In this work, the synergistic effects in the photocatalytic methyl phenyl sulfide (MPS) oxidation by metal-free/metalloporphyrins as photocatalysts and [Ru(bpy)3]2+ (RuBPY) as photosensitizer were systematically investigated. Metal-free porphyrins are capable of oxidizing MPS via a singlet oxygen (1O2) pathway, despite their excited-state reduction potentials being lower than the oxidation potential of MPS. In contrast, metalloporphyrins containing Fe, Co, Cu, Mn, or Ni suppress 1O2 generation but exhibit higher excited-state reduction potentials than the oxidation potential of MPS. In binary systems (RuBPY: porphyrin=25: 5 μM), these metalloporphyrins promote MPS oxidation more effectively than their metal-free counterparts.
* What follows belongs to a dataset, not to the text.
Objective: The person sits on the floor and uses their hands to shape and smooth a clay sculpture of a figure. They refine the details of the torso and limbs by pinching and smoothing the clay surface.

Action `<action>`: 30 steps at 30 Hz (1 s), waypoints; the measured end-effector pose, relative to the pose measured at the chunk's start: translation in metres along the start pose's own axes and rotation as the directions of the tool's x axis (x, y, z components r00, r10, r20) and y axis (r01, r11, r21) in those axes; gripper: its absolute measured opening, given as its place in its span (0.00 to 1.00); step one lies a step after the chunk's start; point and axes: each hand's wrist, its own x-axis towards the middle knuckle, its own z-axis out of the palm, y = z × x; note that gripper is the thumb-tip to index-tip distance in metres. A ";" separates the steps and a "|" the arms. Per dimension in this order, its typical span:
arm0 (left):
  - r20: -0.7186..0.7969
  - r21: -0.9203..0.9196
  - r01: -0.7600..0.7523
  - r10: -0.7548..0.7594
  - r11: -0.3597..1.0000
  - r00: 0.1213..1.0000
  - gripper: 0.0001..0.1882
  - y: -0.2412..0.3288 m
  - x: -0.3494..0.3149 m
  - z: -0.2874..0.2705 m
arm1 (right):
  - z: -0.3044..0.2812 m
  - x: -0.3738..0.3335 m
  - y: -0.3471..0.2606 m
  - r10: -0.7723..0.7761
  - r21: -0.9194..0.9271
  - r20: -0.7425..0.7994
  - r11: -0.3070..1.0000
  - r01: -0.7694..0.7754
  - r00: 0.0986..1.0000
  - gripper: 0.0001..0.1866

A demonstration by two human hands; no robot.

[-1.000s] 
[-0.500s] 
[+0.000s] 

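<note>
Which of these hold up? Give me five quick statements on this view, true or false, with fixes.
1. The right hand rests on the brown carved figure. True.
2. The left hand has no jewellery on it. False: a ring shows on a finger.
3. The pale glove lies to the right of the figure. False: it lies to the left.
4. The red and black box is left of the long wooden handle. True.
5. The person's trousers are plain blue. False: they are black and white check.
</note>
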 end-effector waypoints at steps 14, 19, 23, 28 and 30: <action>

Mechanistic studies reveal that upon excitation, electrons are transferred from the excited oxidation potential of metalloporphyrins to the excited reduction potential of RuBPY. This enables the excited reduction potential of metalloporphyrins to oxidize MPS to MPS•+, while the excited oxidation potential of RuBPY reduces O2 to superoxide (O2•-). Thus, the porphyrin-based binary systems enhance photocatalytic MPS oxidation through two distinct passways: with metal-free porphyrins by facilitating O2•- generation, and more notably, with metalloporphyrins, by promoting both O2•- and MPS•+ formation. This study provides insights into the rational design of homogeneous dual-component systems for photocatalytic organic oxidation, particularly those based on porphyrin-derived molecular photocatalysts.